*** Source material Section Begins ***
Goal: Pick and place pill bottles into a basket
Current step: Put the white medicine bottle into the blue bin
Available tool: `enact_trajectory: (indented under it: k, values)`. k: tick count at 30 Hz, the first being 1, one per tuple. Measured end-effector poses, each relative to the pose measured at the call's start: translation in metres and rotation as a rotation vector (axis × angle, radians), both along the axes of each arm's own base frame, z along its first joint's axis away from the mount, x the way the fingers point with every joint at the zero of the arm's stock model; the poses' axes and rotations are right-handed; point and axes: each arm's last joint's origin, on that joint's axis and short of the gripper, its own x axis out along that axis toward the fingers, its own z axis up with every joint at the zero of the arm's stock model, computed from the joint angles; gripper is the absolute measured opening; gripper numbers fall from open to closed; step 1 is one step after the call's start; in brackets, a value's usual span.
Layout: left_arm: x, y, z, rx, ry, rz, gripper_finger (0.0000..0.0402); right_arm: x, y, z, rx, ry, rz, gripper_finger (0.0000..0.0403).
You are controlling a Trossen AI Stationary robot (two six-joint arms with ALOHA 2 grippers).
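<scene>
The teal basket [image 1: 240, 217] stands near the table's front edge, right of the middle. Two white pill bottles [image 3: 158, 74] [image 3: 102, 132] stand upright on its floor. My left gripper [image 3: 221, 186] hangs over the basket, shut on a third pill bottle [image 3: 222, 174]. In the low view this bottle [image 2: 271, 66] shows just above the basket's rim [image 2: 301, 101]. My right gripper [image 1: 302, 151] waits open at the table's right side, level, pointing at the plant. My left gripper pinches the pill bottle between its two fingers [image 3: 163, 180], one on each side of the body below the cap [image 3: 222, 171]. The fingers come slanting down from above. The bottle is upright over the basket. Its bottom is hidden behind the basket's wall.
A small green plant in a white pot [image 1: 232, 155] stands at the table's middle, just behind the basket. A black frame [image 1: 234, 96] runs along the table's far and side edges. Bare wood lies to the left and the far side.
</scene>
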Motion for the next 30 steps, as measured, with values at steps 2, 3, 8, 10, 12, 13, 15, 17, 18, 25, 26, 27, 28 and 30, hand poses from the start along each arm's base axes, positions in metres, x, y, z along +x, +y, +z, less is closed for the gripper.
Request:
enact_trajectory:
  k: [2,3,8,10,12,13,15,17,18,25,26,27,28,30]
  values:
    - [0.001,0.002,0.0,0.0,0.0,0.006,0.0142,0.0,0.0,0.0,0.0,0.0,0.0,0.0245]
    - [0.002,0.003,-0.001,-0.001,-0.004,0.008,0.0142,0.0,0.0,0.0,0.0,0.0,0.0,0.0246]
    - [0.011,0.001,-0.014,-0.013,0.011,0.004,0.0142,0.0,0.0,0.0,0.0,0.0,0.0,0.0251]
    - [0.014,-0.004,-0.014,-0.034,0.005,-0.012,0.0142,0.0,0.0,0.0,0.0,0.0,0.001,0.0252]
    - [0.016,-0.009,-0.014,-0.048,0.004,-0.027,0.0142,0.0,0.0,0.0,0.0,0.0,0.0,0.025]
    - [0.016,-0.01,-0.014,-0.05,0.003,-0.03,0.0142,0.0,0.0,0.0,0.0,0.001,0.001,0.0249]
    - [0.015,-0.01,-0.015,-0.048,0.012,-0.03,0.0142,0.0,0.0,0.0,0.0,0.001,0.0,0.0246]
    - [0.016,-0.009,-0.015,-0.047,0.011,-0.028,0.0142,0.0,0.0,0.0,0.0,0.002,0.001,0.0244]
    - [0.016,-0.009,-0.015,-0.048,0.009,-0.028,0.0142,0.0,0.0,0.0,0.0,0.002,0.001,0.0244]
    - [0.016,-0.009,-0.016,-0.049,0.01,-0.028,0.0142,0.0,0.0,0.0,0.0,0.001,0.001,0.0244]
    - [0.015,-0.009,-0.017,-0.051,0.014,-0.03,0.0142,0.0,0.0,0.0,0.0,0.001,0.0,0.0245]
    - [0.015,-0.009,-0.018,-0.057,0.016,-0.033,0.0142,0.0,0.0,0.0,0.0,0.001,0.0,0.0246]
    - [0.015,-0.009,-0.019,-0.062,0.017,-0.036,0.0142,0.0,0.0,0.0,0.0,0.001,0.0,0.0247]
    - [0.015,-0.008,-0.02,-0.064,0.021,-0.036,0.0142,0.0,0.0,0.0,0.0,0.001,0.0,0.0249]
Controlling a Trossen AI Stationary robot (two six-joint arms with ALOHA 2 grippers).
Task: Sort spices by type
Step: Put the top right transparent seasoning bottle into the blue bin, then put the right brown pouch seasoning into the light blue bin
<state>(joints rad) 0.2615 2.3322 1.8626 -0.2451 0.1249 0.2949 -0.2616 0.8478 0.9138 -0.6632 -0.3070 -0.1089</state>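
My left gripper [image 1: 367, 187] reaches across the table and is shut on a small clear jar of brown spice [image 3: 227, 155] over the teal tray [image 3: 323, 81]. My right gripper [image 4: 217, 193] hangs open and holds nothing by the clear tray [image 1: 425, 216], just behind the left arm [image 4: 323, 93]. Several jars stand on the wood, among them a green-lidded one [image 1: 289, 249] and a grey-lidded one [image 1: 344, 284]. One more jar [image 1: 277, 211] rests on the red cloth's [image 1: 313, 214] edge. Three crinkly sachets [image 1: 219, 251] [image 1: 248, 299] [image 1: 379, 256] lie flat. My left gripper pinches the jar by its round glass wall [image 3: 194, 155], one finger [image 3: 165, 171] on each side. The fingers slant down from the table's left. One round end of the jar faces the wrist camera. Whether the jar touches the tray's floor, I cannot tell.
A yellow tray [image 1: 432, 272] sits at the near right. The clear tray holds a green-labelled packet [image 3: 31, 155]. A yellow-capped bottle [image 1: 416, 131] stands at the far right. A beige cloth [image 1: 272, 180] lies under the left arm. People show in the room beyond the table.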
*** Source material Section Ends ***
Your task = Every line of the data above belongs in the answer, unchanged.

Your response =
Goal: Pick and place pill bottles into a basket
Current step: Put the white medicine bottle into the blue bin
Available tool: `enact_trajectory: (indented under it: k, values)`. k: tick count at 30 Hz, the first being 1, one per tuple. Measured end-effector poses, each relative to the pose measured at the call's start: translation in metres and rotation as a rotation vector (axis × angle, radians), both along the axes of each arm's own base frame, z along its first joint's axis away from the mount, x the way the fingers point with every joint at the zero of the arm's stock model; the poses' axes and rotations are right-handed; point and axes: each arm's last joint's origin, on that joint's axis and short of the gripper, its own x axis out along that axis toward the fingers, its own z axis up with every joint at the zero of the arm's stock model, computed from the joint angles; gripper is the absolute measured opening; gripper numbers fall from open to closed; step 1 is one step after the call's start; in brackets, a value's usual span.
Layout: left_arm: x, y, z, rx, ry, rz, gripper_finger (0.0000..0.0402); right_arm: x, y, z, rx, ry, rz, gripper_finger (0.0000..0.0403).
You are controlling a Trossen AI Stationary robot (two six-joint arms with ALOHA 2 grippers).
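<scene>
The teal basket [image 1: 240, 217] stands near the table's front edge, right of the middle. Two white pill bottles [image 3: 158, 74] [image 3: 102, 132] stand upright on its floor. My left gripper [image 3: 221, 186] hangs over the basket, shut on a third pill bottle [image 3: 222, 174]. In the low view this bottle [image 2: 271, 66] shows just above the basket's rim [image 2: 301, 101]. My right gripper [image 1: 302, 151] waits open at the table's right side, level, pointing at the plant. My left gripper pinches the pill bottle between its two fingers [image 3: 163, 180], one on each side of the body below the cap [image 3: 222, 171]. The fingers come slanting down from above. The bottle is upright over the basket. Its bottom is hidden behind the basket's wall.
A small green plant in a white pot [image 1: 232, 155] stands at the table's middle, just behind the basket. A black frame [image 1: 234, 96] runs along the table's far and side edges. Bare wood lies to the left and the far side.
</scene>
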Motion for the next 30 steps, as measured, with values at steps 2, 3, 8, 10, 12, 13, 15, 17, 18, 25, 26, 27, 28 and 30, hand poses from the start along each arm's base axes, positions in metres, x, y, z along +x, +y, +z, less is closed for the gripper.
Request:
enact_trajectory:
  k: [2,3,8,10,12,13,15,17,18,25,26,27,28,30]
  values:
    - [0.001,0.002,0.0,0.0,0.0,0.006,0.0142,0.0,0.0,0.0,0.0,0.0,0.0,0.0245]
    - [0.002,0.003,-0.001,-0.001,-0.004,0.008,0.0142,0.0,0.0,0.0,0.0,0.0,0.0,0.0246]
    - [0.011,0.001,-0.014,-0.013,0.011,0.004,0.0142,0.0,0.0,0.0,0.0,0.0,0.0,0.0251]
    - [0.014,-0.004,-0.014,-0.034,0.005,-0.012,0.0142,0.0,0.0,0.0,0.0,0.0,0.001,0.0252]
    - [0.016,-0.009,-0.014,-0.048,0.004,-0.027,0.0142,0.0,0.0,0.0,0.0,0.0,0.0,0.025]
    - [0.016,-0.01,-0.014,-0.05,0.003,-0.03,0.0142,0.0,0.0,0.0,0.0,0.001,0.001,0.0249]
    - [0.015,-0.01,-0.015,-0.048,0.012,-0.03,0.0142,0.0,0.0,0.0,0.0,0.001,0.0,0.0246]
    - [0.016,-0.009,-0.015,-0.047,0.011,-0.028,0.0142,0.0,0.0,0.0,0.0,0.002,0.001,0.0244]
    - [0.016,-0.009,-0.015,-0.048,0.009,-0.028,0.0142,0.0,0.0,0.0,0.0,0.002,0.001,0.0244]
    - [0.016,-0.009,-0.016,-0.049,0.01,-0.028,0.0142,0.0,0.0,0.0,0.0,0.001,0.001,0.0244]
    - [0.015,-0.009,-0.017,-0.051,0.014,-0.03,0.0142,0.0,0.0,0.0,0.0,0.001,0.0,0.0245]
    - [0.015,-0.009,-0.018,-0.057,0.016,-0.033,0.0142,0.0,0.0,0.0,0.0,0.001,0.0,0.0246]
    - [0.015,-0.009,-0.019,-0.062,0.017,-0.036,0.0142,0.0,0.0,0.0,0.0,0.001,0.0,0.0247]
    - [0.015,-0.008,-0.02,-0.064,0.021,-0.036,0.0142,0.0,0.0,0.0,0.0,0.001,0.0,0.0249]
Controlling a Trossen AI Stationary robot (two six-joint arms with ALOHA 2 grippers).
Task: Sort spices by type
Step: Put the top right transparent seasoning bottle into the blue bin, then put the right brown pouch seasoning into the light blue bin
<state>(joints rad) 0.2615 2.3322 1.8626 -0.2451 0.1249 0.2949 -0.2616 0.8478 0.9138 -0.6632 -0.3070 -0.1089</state>
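My left gripper [image 1: 367, 187] reaches across the table and is shut on a small clear jar of brown spice [image 3: 227, 155] over the teal tray [image 3: 323, 81]. My right gripper [image 4: 217, 193] hangs open and holds nothing by the clear tray [image 1: 425, 216], just behind the left arm [image 4: 323, 93]. Several jars stand on the wood, among them a green-lidded one [image 1: 289, 249] and a grey-lidded one [image 1: 344, 284]. One more jar [image 1: 277, 211] rests on the red cloth's [image 1: 313, 214] edge. Three crinkly sachets [image 1: 219, 251] [image 1: 248, 299] [image 1: 379, 256] lie flat. My left gripper pinches the jar by its round glass wall [image 3: 194, 155], one finger [image 3: 165, 171] on each side. The fingers slant down from the table's left. One round end of the jar faces the wrist camera. Whether the jar touches the tray's floor, I cannot tell.
A yellow tray [image 1: 432, 272] sits at the near right. The clear tray holds a green-labelled packet [image 3: 31, 155]. A yellow-capped bottle [image 1: 416, 131] stands at the far right. A beige cloth [image 1: 272, 180] lies under the left arm. People show in the room beyond the table.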

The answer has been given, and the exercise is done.